*Aim of the task:*
Among the lines below, take the one holding "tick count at", the one holding "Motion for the", and all lines between them. Set them down exactly.
■ ■ ■ ■ ■ ■ ■
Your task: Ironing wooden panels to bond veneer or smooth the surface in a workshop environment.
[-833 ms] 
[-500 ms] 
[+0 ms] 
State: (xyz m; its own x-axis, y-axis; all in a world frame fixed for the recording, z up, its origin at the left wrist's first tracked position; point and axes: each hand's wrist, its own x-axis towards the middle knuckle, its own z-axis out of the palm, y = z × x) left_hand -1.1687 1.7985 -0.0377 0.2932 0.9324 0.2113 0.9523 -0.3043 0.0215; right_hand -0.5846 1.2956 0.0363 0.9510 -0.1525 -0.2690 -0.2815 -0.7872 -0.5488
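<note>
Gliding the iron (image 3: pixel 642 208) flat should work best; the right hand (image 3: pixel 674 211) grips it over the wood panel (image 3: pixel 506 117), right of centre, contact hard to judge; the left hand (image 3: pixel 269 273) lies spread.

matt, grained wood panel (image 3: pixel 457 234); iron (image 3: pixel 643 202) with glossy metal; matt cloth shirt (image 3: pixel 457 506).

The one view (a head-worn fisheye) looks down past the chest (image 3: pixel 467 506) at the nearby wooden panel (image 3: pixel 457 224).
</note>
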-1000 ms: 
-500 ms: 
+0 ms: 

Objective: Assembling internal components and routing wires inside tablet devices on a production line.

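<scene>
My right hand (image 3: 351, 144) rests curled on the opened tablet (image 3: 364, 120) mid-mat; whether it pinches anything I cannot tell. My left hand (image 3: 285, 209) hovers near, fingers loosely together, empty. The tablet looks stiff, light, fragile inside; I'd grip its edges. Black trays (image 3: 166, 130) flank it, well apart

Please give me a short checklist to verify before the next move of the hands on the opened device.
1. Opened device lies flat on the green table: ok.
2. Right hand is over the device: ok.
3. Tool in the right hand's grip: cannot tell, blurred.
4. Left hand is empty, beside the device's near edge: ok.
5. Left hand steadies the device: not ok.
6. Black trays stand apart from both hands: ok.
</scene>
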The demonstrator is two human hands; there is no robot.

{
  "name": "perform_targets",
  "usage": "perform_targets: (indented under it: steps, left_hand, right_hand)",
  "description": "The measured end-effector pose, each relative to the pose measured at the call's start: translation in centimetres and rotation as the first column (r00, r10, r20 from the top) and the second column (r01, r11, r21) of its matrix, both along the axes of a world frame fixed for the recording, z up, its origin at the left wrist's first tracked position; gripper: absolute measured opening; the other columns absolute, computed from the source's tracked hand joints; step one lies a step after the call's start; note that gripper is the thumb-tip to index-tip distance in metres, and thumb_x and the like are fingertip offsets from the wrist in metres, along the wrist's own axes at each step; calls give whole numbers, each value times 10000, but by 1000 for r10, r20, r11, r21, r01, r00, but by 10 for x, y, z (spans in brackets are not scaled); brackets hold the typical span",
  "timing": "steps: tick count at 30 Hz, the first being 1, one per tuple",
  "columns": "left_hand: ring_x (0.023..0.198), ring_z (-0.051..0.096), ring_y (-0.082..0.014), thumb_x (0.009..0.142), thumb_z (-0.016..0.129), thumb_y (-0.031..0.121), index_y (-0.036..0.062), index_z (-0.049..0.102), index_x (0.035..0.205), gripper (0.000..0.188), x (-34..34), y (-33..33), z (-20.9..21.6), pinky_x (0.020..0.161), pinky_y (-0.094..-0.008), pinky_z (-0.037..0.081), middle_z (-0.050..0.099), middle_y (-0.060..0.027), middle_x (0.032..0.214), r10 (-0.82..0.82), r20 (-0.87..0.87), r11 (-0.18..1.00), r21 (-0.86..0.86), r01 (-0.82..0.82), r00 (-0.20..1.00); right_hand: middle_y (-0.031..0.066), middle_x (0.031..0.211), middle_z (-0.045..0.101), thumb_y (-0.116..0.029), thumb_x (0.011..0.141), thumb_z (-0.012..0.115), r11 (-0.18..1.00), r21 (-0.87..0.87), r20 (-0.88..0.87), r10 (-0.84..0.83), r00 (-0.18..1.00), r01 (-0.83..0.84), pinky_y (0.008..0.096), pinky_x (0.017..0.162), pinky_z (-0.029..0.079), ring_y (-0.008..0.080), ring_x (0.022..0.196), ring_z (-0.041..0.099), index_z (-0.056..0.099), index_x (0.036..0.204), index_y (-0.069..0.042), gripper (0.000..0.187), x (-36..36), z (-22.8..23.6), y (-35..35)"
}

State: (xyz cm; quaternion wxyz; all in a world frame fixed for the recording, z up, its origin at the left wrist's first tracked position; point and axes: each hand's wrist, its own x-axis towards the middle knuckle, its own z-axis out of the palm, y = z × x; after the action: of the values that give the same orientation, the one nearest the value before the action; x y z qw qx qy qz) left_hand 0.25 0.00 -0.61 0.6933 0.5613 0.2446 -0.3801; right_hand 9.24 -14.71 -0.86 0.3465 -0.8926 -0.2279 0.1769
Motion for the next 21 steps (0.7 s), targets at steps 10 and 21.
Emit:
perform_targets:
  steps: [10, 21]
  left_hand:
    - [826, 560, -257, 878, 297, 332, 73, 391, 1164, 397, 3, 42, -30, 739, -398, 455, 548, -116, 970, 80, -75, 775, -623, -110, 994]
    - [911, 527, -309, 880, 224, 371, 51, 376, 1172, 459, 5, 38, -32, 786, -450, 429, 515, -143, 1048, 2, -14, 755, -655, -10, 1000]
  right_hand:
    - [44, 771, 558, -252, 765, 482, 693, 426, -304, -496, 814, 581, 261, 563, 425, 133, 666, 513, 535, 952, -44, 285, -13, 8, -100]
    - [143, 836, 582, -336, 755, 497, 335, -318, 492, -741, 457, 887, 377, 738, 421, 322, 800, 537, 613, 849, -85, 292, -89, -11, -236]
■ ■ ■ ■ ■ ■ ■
*Result of this task:*
  "timing": "steps: tick count at 30 Hz, the first being 1, one per tuple",
  "columns": "left_hand: ring_x (0.023..0.198), ring_z (-0.051..0.096), ring_y (-0.082..0.014), thumb_x (0.009..0.142), thumb_z (-0.016..0.129), thumb_y (-0.031..0.121), index_y (-0.036..0.062), index_z (-0.049..0.102), index_x (0.035..0.205), gripper (0.000..0.188), x (-34..34), y (-33..33), z (-20.9..21.6), pinky_x (0.020..0.161), pinky_y (-0.094..-0.008), pinky_z (-0.037..0.081), middle_z (-0.050..0.099), middle_y (-0.060..0.027), middle_x (0.032..0.214), r10 (-0.82..0.82), r20 (-0.87..0.87), r11 (-0.18..1.00), r21 (-0.86..0.86), r01 (-0.82..0.82), r00 (-0.20..1.00); right_hand: middle_y (-0.031..0.066), middle_x (0.031..0.211), middle_z (-0.045..0.101), thumb_y (-0.116..0.029), thumb_x (0.011..0.141), thumb_z (-0.012..0.115), r11 (-0.18..1.00), r21 (-0.87..0.87), r20 (-0.88..0.87), r10 (-0.84..0.83), r00 (-0.18..1.00), r01 (-0.83..0.84), pinky_y (0.008..0.096), pinky_x (0.017..0.162), pinky_z (-0.029..0.079), ring_y (-0.008..0.080), ring_x (0.022..0.196), ring_z (-0.041..0.099), index_z (-0.056..0.099), index_x (0.036..0.204), index_y (-0.069..0.042), gripper (0.000..0.187), x (-36..36), z (-22.8..23.6), y (-35..35)"
}

State: (xyz cm; quaternion wxyz; all in a world frame fixed for the recording, z up, its origin at the left wrist's first tracked position; point and axes: each hand's wrist, its own x-axis towards the middle knuckle, its own z-axis out of the palm, y = z × x; after the action: of the values that give the same orientation, the one nearest the value before the action; x y z qw qx qy qz) left_hand 0.25 0.00 -0.61 0.6933 0.5613 0.2446 -0.3801; right_hand 9.24 -14.71 -0.86 0.3465 -0.8926 -0.2279 0.1769
Motion for the next 21 steps (0.7 s), targets at steps 10 and 21.

Above is the complete output.